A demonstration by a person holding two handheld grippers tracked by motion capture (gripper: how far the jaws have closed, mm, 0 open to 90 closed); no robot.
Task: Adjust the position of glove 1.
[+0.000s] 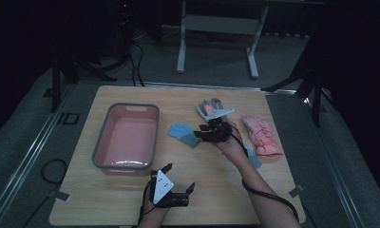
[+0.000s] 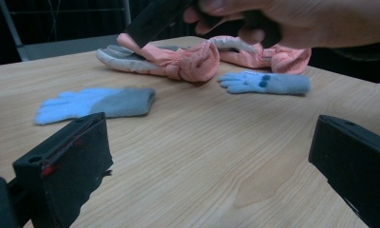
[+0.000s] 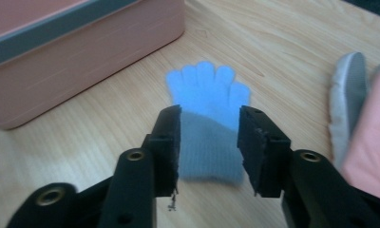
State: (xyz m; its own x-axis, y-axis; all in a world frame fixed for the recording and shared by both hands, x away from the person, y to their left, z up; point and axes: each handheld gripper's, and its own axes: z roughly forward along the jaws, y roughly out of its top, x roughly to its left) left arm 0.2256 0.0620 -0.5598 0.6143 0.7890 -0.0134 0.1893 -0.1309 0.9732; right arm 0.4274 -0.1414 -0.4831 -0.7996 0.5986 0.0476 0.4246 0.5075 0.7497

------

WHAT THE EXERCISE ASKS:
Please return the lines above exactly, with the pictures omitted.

FINISHED EXERCISE:
A demonstration by a person holding two handheld grippers tracked by motion capture (gripper: how far the jaws have closed, mm, 0 open to 90 closed); no robot.
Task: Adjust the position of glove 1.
[+0.000s] 
[+0.000s] 
[+0.000s] 
State: (xyz m; its own x-axis, y-axis; all in a world frame fixed for the recording and shared by both hands, x away from the person, y to their left, z up; point and axes: each handheld gripper's, and its own axes: z roughly forward along the jaws, y roughly out of its top, x roughly to its left) left arm 0.2256 0.0620 -0.5598 0.6143 0.7890 -0.0134 0.1893 -0.1309 0.9732; right arm 0.4274 -0.1414 -0.4831 -0.7996 0.5986 0.0476 0.4246 0.5075 0.7497

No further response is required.